Bolting out of the shadows

Path tracing has traditionally been too slow for real-time applications, which is a challenge for creators who need immediate visual feedback. In film production, rendering a single frame can take hours, and a full movie requires extensive computational resources. A thousand render nodes with 64,000 CPU cores might take 500 hours for a final render, but films undergo many lower-quality iterations. Similarly, architecture and design professionals need real-time path tracing for accurate client collaboration. While partial ray tracing is effective, industries like environmental impact studies demand the highest precision in lighting and materials for accurate design representation. Bolt has a new GPU design that cuts this down to real time

What do we think? Bolt promises to create a major inflection point in the traditional GPU, ray-tracing, and path-tracing market with a revolutionary new, scalable processor design with a road map that glides into supercomputer land and employs elements of RISC-V. The company has strong backing and seems to understand all the nuances of building a product that can scale up and scale out. Also, the company is developing a full ecosystem around its first product, the Zeus rendering AIB. It will probably take a few years before the studios and renderfarms adopt and build out new farms with Bolt, farms that will be smaller, use less power, and be faster.

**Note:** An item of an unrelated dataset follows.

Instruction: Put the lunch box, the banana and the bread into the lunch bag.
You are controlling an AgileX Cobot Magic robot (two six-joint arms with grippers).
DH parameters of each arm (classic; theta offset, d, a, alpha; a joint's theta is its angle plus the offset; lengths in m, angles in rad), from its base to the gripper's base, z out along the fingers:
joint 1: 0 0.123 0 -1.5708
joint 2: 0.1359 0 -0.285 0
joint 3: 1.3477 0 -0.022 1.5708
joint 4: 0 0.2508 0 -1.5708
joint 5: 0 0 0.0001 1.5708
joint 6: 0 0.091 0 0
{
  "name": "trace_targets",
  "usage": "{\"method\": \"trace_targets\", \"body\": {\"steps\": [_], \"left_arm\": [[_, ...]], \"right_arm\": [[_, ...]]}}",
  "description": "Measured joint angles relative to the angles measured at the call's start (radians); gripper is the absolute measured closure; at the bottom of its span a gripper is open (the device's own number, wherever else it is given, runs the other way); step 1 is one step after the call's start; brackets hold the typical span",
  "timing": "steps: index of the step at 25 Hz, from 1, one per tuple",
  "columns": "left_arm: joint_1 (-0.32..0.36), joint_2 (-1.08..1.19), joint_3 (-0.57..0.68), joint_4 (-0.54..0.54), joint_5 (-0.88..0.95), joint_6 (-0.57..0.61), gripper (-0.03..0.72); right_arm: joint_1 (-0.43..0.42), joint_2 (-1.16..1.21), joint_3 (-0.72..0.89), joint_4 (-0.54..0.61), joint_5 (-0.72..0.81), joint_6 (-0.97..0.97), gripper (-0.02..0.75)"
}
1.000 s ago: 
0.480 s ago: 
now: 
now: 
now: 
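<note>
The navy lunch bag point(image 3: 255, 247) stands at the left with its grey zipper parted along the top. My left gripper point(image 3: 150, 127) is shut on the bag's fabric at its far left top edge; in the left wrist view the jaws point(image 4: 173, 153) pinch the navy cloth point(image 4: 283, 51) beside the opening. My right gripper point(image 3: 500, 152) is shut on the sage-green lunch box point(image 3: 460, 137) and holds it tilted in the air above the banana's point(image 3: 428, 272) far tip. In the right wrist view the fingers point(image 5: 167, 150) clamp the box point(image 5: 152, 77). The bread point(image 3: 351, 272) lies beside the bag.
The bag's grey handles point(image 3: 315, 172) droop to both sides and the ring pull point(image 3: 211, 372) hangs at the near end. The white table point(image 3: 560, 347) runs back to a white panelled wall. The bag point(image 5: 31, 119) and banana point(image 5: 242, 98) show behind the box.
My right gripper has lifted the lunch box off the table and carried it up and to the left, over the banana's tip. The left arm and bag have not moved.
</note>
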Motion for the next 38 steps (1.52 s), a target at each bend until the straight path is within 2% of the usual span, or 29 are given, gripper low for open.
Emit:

Bolt rendered — ***^{Bolt Graphics changes the landscape of high-quality, high-performance rendering. (Source: Bolt)}***

Bolt Graphics’ new, scalable processor design

We’ve reported on Bolt Graphics a few times since it was formally founded in 2020. The company has been in a general stealth-like mode, which is typical for a start-up during its development period. Its promises and taunts, however, have been enticing and left us and others with a “sounds great if (they can do it).” Turns out, they could and did. Prepare to be amazed.

Nvidia CEO Jensen Huang has said, “If you want to do extraordinary things, it shouldn’t be easy.” Real-time path tracing is not easy.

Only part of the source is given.